--- What you will do ---
If a line in the data below contains the word "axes", copy it out.

--- Information shown ---

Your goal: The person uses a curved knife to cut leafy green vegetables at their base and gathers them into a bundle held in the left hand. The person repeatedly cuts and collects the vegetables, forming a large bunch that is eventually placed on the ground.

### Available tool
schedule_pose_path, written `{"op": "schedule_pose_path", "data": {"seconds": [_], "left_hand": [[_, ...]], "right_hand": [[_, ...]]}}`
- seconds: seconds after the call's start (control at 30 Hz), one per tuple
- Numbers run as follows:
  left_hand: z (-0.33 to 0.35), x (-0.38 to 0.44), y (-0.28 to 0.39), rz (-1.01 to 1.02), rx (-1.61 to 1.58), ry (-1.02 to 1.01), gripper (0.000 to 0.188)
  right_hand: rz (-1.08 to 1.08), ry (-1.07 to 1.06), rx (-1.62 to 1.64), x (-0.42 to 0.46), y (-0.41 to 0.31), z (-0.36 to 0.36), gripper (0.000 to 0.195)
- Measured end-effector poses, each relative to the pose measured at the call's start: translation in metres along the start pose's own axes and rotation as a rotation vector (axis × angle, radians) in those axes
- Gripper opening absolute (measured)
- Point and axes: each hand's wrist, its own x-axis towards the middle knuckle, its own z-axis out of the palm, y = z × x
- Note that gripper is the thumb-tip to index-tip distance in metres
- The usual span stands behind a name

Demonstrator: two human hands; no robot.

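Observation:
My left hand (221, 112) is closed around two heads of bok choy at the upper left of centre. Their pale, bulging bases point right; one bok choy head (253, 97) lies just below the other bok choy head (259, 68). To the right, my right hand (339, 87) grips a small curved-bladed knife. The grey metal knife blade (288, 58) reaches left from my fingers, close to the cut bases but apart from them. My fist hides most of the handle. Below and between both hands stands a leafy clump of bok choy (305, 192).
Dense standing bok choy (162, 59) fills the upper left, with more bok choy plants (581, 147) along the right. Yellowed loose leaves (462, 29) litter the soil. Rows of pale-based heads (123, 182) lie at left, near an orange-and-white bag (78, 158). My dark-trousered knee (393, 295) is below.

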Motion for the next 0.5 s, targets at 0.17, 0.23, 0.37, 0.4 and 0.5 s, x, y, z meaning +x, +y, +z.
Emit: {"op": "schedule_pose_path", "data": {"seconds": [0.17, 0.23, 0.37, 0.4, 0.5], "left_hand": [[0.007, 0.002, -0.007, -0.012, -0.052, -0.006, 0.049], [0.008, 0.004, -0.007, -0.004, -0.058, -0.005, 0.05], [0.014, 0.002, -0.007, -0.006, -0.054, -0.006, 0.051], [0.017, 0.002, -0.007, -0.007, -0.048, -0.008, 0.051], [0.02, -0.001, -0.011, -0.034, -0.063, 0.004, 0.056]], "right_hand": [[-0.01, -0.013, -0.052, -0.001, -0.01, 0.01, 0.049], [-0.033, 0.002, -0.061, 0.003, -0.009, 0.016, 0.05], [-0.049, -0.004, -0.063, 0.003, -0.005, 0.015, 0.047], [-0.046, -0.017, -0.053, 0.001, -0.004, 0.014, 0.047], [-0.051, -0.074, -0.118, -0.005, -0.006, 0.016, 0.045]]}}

--- The completed task ---
- Measured end-effector poses, each relative to the pose measured at the call's start: translation in metres along the start pose's own axes and rotation as a rotation vector (axis × angle, radians) in those axes
- Point and axes: each hand's wrist, its own x-axis towards the middle knuckle, its own z-axis out of the palm, y = z × x

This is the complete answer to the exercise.